Arap devrimi için geliştirilmiş olan ve birçoklarının ne anlama geldiğini bile anlamadan papağan gibi tekrarladığı “ABD’nin Arap dünyasını yeniden dizayn etmesi” teorisi, gün geçmiyor ki yeni bir darbe almasın. Yemen’de bir yıl önce esas olarak gençliğin başlattığı ve sürdürdüğü, ama çok karmaşık bir yapı sergileyen Yemen toplumunun çok çeşitli güçlerinin içinde yer aldığı bir devrim boyunca ABD Ali Salih Abdullah’a hiç sarsılmayan bir destek verdi. Ama bir aşamadan sonra, devrimin kontrol altına alınamayacağı ortaya çıkınca, Yemen diktatörü birçok isyancıyı soğukkanlı biçimde katlederek ABD ve yandaşlarını zora sokunca, Salih’in gitmesi ama rejimin ayakta kalması ilkesi üzerine yerleşen yeni bir yöneliş belirlendi. Bugün gerçekleşen budur.

Salih’in sağ kolu olan Hadi’nin tek başına aday olduğu bir sözümona seçim sonucunda Yemen “demokratik” bir çözüme kavuşmuş oluyor! Bu tür uygulamalara alaylı bir terimle “plebisiter demokrasi” denir. Kenan Evren’in 1983’te cumhurbaşkanı olması da aynı yönteme dayanıyordu! İşte bu komedi ile birlikte Yemen eski hamam halinde yoluna devam ediyor, sadece eski taslardan biri kenara bırakılıyor. Ama gayet özenli bir biçimde. Bu “düzenli geçiş” çözümünün asli bir yönü, eski diktatör Salih’in hiçbir uygulaması dolayısıyla yargılanamayacağı. Arap diktatörleri, emperyalizmin hazırlıksız yakalandığı Mısır’da Mübarek’in yaşadığı aşağılanmadan, kafes içinde yargılanmadan derslerini çıkarmış bulunuyor.

Arap devrimi (emperyalizmin uşaklarının katlettiği Kaddafi bir yana bırakıldığında) üçüncü diktatöre de yol göstermiş oluyor. İşin tek olumlu yanı bu.

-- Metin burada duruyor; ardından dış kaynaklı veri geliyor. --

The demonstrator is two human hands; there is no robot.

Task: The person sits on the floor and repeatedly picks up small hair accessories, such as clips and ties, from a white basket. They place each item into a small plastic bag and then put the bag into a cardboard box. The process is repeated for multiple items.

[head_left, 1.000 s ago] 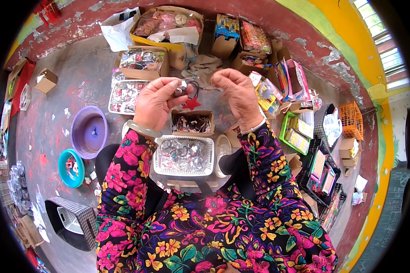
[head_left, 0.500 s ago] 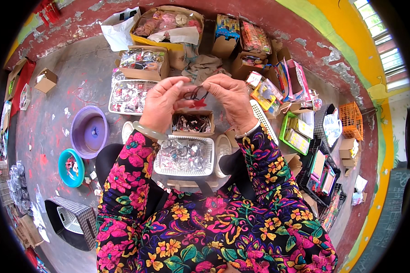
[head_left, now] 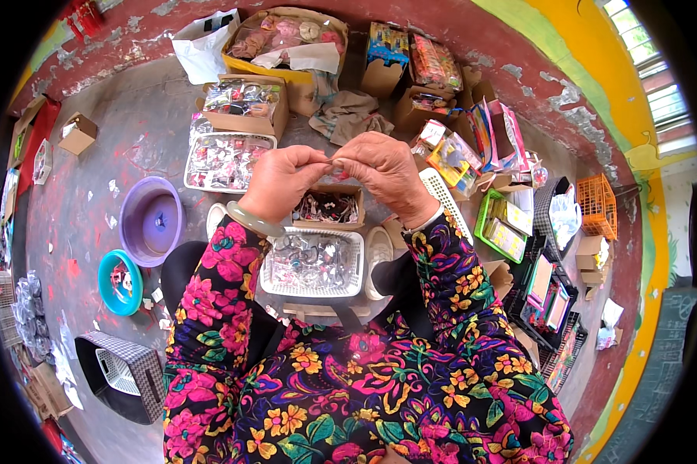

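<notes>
My left hand [head_left: 280, 182] and my right hand [head_left: 386, 172] meet fingertip to fingertip above a small cardboard box [head_left: 330, 207] of dark little pieces. Between the fingertips both hands pinch one tiny item [head_left: 333, 163], too small to identify. A pale bangle [head_left: 249, 220] circles my left wrist. Below the hands a white plastic basket [head_left: 313, 262] of clear-wrapped small items rests between my knees. My flowered sleeves rise from the lower edge.
A purple bowl [head_left: 151, 220] and a teal bowl [head_left: 119, 281] lie on the floor at left. Cardboard boxes [head_left: 243, 104] and a white tray [head_left: 226, 162] of packets stand beyond the hands. Colourful packs [head_left: 454, 158], a green tray [head_left: 505, 226] and an orange crate [head_left: 597, 206] crowd the right. A checked basket [head_left: 120, 375] stands at lower left.
My hands were apart with a small item held between them; they have closed together, and the fingertips now meet slightly lower over the small box.
</notes>
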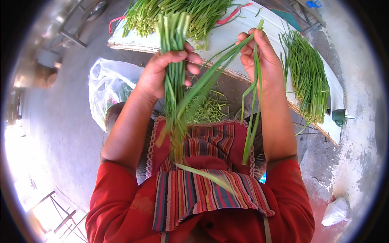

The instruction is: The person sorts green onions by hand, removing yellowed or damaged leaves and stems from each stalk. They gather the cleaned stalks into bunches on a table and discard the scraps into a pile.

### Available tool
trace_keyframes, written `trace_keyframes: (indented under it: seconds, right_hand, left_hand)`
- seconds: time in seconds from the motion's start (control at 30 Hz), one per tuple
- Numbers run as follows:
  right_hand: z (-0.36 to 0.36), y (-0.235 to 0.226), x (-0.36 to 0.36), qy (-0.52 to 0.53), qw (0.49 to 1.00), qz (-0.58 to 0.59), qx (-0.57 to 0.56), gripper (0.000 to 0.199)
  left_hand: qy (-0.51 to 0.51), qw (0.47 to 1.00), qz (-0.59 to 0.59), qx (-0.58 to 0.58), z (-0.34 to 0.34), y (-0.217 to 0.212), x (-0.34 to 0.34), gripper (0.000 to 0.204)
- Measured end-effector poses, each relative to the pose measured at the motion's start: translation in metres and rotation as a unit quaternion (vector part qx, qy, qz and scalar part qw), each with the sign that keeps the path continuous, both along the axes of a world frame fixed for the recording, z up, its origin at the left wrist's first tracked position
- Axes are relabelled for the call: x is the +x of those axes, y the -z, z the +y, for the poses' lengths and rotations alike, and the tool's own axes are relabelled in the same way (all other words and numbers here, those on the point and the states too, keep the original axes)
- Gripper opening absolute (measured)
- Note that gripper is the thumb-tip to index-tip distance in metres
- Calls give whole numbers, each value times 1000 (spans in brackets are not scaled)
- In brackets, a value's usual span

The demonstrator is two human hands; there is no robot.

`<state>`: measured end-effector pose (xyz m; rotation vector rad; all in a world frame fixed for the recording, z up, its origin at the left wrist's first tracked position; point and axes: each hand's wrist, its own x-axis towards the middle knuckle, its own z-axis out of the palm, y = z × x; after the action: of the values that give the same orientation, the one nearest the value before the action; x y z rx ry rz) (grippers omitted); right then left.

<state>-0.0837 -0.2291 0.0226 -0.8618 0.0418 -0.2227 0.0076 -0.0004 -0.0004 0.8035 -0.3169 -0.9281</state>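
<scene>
My left hand (156, 75) is wrapped round an upright bunch of garlic chives (175, 42). The pale cut ends point up, and the leaves hang toward my lap, blurred low down. To the right, my right hand (269, 67) pinches a few chive stalks (233, 54) near their ends between thumb and fingers. Some of their long leaves slant down to the left against the held bunch, while others dangle below the right hand. A pale loose leaf (204, 175) lies across my striped apron (221, 141).
A white board (279, 30) stands ahead, carrying a large heap of chives (174, 16) and a smaller pile (308, 77) at right. Green trimmings (208, 107) lie below my hands. A clear plastic bag (99, 85) sits left, and a green object (338, 117) is at the board's right end.
</scene>
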Motion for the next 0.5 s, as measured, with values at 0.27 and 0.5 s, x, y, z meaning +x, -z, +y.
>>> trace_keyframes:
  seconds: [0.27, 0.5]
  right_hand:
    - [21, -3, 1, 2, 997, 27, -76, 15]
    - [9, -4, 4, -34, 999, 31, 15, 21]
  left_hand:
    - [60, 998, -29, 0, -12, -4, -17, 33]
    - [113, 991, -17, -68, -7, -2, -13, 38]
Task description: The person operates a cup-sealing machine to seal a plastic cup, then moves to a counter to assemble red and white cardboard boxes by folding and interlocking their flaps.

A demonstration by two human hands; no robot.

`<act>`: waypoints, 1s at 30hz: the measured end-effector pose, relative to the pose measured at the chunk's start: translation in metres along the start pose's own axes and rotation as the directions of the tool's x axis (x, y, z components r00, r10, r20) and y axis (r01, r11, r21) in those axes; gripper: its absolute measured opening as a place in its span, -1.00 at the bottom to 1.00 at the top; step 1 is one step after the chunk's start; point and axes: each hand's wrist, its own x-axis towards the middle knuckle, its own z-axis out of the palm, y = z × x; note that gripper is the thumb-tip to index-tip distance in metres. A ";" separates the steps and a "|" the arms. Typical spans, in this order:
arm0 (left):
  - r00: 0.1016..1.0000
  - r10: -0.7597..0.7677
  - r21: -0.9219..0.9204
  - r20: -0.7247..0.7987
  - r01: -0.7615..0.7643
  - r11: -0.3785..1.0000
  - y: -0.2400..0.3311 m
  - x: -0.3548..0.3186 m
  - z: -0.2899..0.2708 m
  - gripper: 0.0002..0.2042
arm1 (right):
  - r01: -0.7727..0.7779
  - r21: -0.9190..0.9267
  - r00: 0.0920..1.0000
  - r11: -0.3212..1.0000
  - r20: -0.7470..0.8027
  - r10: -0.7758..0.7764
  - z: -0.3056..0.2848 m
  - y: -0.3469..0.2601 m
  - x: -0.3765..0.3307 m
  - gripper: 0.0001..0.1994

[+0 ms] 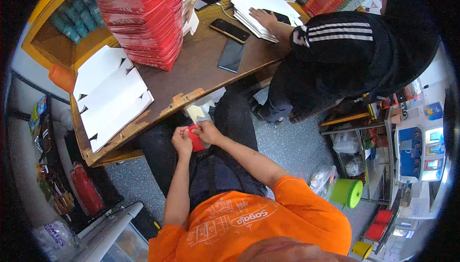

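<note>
Over my lap, just below the table's front edge, both hands grip a small red carton (196, 142) of folded card. My left hand (182, 141) pinches its left side, fingers curled. My right hand (209, 133) is closed on the upper right side. A pale cream flap (195, 113) sticks up beyond my fingers, seemingly part of the same card. On the table stands a tall stack of nested red cartons (148, 32) with white insides. Flat white card sheets (112, 96) with dark slots lie at the table's left end.
Two phones (230, 30) lie on the brown wooden table (191, 72). At the right, a person in a black sleeve (340, 36) rests a hand (264, 19) on white sheets (254, 0). A green bucket (346, 193) and shelves stand at my right; an orange cup (62, 78) is far left.
</note>
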 end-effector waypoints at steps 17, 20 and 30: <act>0.994 0.034 -0.029 0.099 -0.031 0.999 0.009 -0.001 -0.008 -0.80 | -0.046 0.017 0.989 0.999 0.142 0.043 -0.003 0.011 0.007 -0.75; 0.994 0.095 0.009 0.049 -0.095 0.995 0.004 -0.001 -0.005 -0.85 | 0.023 -0.023 0.994 0.999 0.108 -0.020 0.001 0.011 0.007 -0.73; 0.999 0.007 0.089 -0.036 -0.003 0.996 0.004 0.000 0.000 -0.96 | -0.184 0.298 0.926 0.937 0.371 0.064 -0.005 0.028 0.007 -0.78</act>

Devrim şimdilik karşı tarafın bir mevzisinin düşmesine karşılık duralamış olmaktadır. Tabii her şeyin burada durup durmayacağını bilemeyiz. Bunu ancak zaman gösterir. Ama Ortadoğu gericiliğinin kalesi Suudi Arabistan, şimdilik, ABD’nin de desteği ile Bahreyn’den sonra Yemen’de de devrimin yolunu kesmeyi başarmıştır.

Yemen’deki gelişmenin bir olumlu yanı da, “dizayn” teorisinin maskaralığını bir kez daha ortaya koyması tabii. Düşünsenize, kitleleri sokağa dökmek için bu kadar çaba harcıyor ABD, bu kadar risk alıyor. Bütün bunları da Salih’i yollayıp yardımcısını yerine yerleştirmek için yapıyor.

İnsan devrimi tanıyamayınca zaten yolunu şaşırmış demektir.